** Instructions to follow **
Take the lines below between the one holding "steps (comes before" and the one holding "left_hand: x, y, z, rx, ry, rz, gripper", inclusive, and copy them exactly. Add nothing.

** Data records **
-------------------------

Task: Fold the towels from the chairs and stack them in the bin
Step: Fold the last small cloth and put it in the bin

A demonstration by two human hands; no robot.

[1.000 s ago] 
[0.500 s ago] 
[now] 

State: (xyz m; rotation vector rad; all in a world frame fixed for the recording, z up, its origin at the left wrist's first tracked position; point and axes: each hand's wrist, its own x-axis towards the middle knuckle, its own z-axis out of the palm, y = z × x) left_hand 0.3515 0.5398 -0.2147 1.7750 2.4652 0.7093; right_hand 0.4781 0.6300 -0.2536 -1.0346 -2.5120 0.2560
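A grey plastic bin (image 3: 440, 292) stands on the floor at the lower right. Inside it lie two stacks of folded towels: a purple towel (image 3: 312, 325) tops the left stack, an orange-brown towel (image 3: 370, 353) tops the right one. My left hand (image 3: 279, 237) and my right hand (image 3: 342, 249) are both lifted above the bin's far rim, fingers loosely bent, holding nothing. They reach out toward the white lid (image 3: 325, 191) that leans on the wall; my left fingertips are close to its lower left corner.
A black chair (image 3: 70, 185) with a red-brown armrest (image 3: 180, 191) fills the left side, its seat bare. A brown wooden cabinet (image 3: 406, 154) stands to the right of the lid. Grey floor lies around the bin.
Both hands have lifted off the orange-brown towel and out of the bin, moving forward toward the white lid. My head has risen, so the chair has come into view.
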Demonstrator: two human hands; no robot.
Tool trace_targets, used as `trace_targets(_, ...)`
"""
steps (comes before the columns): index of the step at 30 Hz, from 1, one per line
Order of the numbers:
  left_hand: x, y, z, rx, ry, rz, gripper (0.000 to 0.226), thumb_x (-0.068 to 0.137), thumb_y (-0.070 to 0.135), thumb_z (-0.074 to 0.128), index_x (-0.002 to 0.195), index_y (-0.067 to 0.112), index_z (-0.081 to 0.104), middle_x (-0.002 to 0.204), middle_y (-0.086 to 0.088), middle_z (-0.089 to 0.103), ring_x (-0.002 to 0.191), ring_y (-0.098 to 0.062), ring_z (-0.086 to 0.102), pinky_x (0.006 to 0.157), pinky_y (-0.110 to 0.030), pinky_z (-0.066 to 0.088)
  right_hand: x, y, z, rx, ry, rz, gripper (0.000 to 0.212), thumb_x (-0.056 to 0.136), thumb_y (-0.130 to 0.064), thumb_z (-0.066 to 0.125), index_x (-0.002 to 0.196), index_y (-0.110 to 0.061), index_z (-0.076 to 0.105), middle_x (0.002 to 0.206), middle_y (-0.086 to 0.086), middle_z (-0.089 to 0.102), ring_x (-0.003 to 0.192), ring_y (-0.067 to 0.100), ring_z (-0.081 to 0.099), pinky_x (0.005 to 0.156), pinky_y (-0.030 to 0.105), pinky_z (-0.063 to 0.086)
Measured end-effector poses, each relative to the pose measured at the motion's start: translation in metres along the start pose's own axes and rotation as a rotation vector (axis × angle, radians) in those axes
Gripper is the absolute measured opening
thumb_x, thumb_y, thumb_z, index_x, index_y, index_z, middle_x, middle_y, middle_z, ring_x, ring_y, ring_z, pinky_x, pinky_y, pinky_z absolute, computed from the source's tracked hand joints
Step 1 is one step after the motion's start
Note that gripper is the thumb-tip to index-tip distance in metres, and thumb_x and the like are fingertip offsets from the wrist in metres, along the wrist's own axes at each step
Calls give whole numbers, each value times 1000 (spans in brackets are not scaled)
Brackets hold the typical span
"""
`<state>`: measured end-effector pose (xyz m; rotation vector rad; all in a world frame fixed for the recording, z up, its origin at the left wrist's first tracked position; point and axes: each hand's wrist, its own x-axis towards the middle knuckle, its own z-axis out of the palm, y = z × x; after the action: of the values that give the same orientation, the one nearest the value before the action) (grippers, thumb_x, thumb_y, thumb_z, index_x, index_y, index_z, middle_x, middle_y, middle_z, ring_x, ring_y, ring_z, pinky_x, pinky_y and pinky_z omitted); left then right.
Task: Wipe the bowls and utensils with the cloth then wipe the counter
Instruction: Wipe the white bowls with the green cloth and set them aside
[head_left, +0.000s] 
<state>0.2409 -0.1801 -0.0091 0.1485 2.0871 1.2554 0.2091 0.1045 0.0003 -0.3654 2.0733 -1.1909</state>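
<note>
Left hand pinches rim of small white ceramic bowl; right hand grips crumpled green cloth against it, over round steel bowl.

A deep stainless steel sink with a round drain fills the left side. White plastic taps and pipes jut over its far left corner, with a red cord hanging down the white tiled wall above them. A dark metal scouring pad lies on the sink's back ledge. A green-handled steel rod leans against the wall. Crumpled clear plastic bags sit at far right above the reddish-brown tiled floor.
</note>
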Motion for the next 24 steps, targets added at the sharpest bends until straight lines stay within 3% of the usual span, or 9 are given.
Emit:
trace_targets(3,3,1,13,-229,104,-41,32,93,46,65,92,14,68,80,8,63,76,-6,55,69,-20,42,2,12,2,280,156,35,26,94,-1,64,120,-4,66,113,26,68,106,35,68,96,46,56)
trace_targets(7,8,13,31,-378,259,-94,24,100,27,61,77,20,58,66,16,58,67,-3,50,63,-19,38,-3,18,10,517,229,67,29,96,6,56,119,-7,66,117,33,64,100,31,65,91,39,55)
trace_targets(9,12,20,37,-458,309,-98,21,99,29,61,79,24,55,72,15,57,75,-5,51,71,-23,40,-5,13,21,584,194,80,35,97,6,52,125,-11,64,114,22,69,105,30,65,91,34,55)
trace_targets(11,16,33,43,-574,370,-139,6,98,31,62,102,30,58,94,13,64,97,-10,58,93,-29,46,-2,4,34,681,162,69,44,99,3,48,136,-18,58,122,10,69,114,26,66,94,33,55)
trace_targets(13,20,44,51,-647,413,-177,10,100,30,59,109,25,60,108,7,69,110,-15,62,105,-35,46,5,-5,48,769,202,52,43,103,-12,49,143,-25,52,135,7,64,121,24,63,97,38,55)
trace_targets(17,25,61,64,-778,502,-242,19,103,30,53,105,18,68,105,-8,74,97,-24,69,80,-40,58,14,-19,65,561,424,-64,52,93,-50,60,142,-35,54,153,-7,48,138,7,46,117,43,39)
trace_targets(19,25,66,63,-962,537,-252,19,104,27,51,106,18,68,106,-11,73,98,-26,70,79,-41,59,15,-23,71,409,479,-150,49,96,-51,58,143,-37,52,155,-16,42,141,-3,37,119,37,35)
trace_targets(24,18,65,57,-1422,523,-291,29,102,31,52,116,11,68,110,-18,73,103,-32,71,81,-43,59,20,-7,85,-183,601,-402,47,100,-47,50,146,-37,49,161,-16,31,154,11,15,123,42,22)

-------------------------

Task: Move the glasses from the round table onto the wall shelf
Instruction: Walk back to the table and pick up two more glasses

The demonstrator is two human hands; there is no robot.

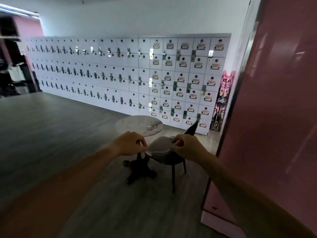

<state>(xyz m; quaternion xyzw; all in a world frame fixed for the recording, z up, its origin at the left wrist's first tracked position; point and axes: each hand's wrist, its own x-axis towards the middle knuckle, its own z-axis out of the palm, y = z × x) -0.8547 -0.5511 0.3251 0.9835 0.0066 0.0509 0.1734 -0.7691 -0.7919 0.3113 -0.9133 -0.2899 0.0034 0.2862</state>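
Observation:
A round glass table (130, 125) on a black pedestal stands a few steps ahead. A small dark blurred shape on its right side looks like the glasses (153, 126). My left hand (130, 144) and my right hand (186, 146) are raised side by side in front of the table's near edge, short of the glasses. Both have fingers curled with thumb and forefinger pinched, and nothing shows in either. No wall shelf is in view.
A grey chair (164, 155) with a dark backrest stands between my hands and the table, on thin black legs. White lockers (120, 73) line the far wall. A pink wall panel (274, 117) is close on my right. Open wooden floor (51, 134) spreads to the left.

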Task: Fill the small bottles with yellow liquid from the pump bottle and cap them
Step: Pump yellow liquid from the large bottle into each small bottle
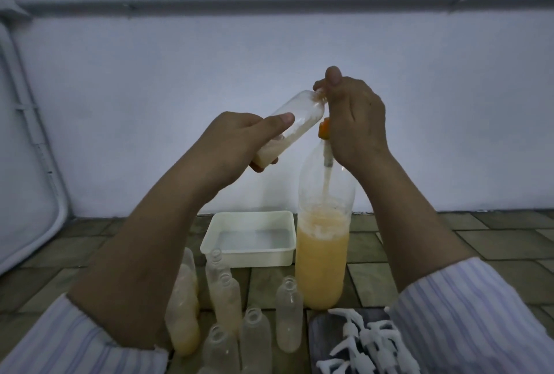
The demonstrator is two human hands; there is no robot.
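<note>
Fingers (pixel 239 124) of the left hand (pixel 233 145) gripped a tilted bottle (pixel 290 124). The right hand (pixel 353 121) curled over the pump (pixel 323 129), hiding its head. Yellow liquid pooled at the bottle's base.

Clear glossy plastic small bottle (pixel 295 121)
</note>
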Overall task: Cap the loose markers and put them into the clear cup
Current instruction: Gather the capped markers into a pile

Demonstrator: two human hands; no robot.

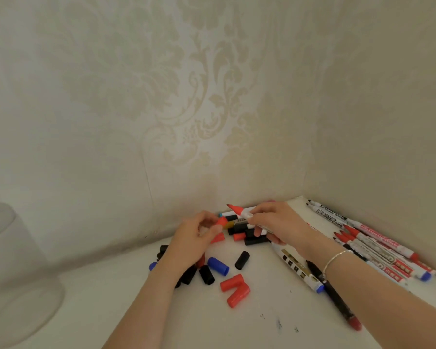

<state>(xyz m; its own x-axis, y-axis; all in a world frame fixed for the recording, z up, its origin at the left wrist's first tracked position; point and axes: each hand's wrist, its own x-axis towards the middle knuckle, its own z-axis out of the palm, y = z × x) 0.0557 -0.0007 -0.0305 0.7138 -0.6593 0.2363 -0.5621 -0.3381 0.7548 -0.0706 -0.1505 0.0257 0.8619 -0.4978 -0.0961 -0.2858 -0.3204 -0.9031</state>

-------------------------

** Exercise solution **
steps (comes before the columns): index of the step at 30 Hz, from 1, one per line
Order of the numbers:
  left_hand: x, y, z, rx, ry, rz, gripper (0.000 to 0.226), thumb_x (-0.068 to 0.137), thumb_y (-0.070 to 0.135), thumb_z (-0.074 to 0.128), index_x (-0.002 to 0.195), index_y (-0.067 to 0.112), index_z (-0.081 to 0.104), middle_x (-0.002 to 0.204), middle_y (-0.086 to 0.088), middle_z (-0.089 to 0.103), ring_x (-0.002 to 0.191), ring_y (-0.098 to 0.062), ring_z (-0.086 to 0.102), pinky_x (0.006 to 0.157), pinky_y (-0.110 to 0.030), pinky_z (-0.066 to 0.088)

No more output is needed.